> _Work to complete_
Copy each line of the data below, character for character.

> _Material provided_
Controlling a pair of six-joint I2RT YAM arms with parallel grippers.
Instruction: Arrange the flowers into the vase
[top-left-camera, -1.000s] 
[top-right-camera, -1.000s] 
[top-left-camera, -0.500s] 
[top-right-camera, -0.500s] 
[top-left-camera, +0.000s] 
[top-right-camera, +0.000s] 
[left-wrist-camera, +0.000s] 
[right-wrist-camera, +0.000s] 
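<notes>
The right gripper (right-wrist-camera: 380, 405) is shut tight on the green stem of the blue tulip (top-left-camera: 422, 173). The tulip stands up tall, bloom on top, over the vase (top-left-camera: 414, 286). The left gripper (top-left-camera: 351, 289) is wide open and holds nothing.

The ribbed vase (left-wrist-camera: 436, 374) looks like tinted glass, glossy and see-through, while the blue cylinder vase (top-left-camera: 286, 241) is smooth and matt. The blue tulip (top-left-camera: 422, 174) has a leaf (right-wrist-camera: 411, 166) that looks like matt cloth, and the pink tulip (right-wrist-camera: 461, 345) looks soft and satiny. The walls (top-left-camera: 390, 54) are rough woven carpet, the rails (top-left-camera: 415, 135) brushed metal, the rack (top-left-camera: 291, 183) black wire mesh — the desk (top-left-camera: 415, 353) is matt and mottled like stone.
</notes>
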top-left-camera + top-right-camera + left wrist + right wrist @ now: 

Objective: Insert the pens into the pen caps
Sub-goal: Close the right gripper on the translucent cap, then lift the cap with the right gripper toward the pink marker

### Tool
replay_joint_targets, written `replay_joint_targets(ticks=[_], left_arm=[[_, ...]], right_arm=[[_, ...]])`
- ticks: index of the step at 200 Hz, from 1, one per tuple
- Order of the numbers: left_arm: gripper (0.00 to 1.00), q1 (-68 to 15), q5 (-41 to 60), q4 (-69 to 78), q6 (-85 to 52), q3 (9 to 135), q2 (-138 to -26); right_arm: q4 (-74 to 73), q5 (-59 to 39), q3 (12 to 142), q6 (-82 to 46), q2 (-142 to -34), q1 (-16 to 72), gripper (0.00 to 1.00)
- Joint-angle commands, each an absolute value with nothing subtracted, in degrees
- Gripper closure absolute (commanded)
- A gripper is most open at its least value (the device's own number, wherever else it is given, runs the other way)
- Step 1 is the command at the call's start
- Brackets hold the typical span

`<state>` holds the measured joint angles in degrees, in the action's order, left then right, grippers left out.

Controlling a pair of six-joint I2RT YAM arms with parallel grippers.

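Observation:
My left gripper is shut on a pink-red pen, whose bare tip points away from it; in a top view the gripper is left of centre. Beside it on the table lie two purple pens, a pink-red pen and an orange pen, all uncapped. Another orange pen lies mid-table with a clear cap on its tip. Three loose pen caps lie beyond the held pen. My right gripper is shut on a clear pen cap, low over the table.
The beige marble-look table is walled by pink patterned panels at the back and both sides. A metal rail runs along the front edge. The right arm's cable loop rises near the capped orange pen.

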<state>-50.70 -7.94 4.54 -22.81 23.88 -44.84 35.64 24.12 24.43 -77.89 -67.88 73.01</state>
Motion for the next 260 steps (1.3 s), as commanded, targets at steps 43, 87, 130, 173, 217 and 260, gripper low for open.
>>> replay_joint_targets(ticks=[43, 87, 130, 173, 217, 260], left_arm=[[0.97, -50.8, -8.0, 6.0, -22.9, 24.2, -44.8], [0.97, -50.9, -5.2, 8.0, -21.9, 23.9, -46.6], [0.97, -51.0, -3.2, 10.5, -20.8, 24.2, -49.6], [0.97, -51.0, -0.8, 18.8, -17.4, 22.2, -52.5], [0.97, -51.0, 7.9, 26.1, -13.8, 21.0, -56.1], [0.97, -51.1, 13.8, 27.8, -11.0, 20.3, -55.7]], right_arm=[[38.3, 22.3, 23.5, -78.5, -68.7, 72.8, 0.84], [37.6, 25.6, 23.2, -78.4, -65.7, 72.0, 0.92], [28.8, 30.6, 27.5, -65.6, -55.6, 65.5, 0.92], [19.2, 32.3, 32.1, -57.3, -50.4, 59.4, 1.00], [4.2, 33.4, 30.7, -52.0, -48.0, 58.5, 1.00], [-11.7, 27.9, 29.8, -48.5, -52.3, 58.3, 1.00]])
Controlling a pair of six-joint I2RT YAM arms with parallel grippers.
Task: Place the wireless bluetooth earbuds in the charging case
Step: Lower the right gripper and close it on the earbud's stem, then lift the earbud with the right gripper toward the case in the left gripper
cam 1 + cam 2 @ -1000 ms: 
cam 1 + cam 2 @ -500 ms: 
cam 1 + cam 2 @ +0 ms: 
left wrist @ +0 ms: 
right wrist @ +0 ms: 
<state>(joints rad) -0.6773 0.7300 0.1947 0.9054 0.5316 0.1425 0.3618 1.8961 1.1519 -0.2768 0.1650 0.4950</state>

> _Exercise result_
Controlling a pair of six-joint I2RT YAM arms with parallel grippers.
Instruction: Arrange the flowers into the vase
[top-left-camera, -1.000s] 
[top-right-camera, -1.000s] 
[top-left-camera, -0.500s] 
[top-right-camera, -0.500s] 
[top-left-camera, +0.000s] 
[top-right-camera, +0.000s] 
[left-wrist-camera, +0.000s] 
[right-wrist-camera, +0.000s] 
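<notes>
The right gripper (right-wrist-camera: 380, 405) is shut tight on the green stem of the blue tulip (top-left-camera: 422, 173). The tulip stands up tall, bloom on top, over the vase (top-left-camera: 414, 286). The left gripper (top-left-camera: 351, 289) is wide open and holds nothing.

The ribbed vase (left-wrist-camera: 436, 374) looks like tinted glass, glossy and see-through, while the blue cylinder vase (top-left-camera: 286, 241) is smooth and matt. The blue tulip (top-left-camera: 422, 174) has a leaf (right-wrist-camera: 411, 166) that looks like matt cloth, and the pink tulip (right-wrist-camera: 461, 345) looks soft and satiny. The walls (top-left-camera: 390, 54) are rough woven carpet, the rails (top-left-camera: 415, 135) brushed metal, the rack (top-left-camera: 291, 183) black wire mesh — the desk (top-left-camera: 415, 353) is matt and mottled like stone.
</notes>
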top-left-camera + top-right-camera + left wrist + right wrist @ now: 

Objective: Insert the pens into the pen caps
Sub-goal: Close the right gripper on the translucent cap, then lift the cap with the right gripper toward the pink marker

### Tool
replay_joint_targets, written `replay_joint_targets(ticks=[_], left_arm=[[_, ...]], right_arm=[[_, ...]])`
- ticks: index of the step at 200 Hz, from 1, one per tuple
- Order of the numbers: left_arm: gripper (0.00 to 1.00), q1 (-68 to 15), q5 (-41 to 60), q4 (-69 to 78), q6 (-85 to 52), q3 (9 to 135), q2 (-138 to -26); right_arm: q4 (-74 to 73), q5 (-59 to 39), q3 (12 to 142), q6 (-82 to 46), q2 (-142 to -34), q1 (-16 to 72), gripper (0.00 to 1.00)
- Joint-angle commands, each an absolute value with nothing subtracted, in degrees
- Gripper closure absolute (commanded)
- A gripper is most open at its least value (the device's own number, wherever else it is given, runs the other way)
- Step 1 is the command at the call's start
- Brackets hold the typical span

`<state>` holds the measured joint angles in degrees, in the action's order, left then right, grippers left out.

Controlling a pair of six-joint I2RT YAM arms with parallel grippers.

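Observation:
My left gripper is shut on a pink-red pen, whose bare tip points away from it; in a top view the gripper is left of centre. Beside it on the table lie two purple pens, a pink-red pen and an orange pen, all uncapped. Another orange pen lies mid-table with a clear cap on its tip. Three loose pen caps lie beyond the held pen. My right gripper is shut on a clear pen cap, low over the table.
The beige marble-look table is walled by pink patterned panels at the back and both sides. A metal rail runs along the front edge. The right arm's cable loop rises near the capped orange pen.
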
<state>-50.70 -7.94 4.54 -22.81 23.88 -44.84 35.64 24.12 24.43 -77.89 -67.88 73.01</state>
Motion for the next 260 steps (1.3 s), as commanded, targets at steps 43, 87, 130, 173, 217 and 260, gripper low for open.
>>> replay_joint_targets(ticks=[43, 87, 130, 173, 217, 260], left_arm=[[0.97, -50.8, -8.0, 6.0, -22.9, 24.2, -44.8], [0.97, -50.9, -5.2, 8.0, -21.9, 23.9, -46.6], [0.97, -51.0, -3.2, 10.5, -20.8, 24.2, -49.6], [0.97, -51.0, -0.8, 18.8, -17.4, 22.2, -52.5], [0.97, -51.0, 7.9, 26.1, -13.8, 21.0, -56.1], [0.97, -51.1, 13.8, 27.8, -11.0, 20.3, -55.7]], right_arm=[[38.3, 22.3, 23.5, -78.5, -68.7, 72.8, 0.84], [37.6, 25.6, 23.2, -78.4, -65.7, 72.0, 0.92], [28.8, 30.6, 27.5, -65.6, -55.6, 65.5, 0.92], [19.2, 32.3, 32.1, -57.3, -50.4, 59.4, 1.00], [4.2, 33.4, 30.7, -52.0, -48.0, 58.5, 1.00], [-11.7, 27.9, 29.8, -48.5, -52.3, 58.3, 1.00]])
Controlling a pair of six-joint I2RT YAM arms with parallel grippers.
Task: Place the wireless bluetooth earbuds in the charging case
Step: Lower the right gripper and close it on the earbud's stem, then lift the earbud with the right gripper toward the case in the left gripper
cam 1 + cam 2 @ -1000 ms: 
cam 1 + cam 2 @ -500 ms: 
cam 1 + cam 2 @ +0 ms: 
left wrist @ +0 ms: 
right wrist @ +0 ms: 
<state>(joints rad) -0.6773 0.7300 0.1947 0.9054 0.5316 0.1425 0.3618 1.8961 1.1519 -0.2768 0.1650 0.4950</state>

Nothing remains to be answered in this exercise.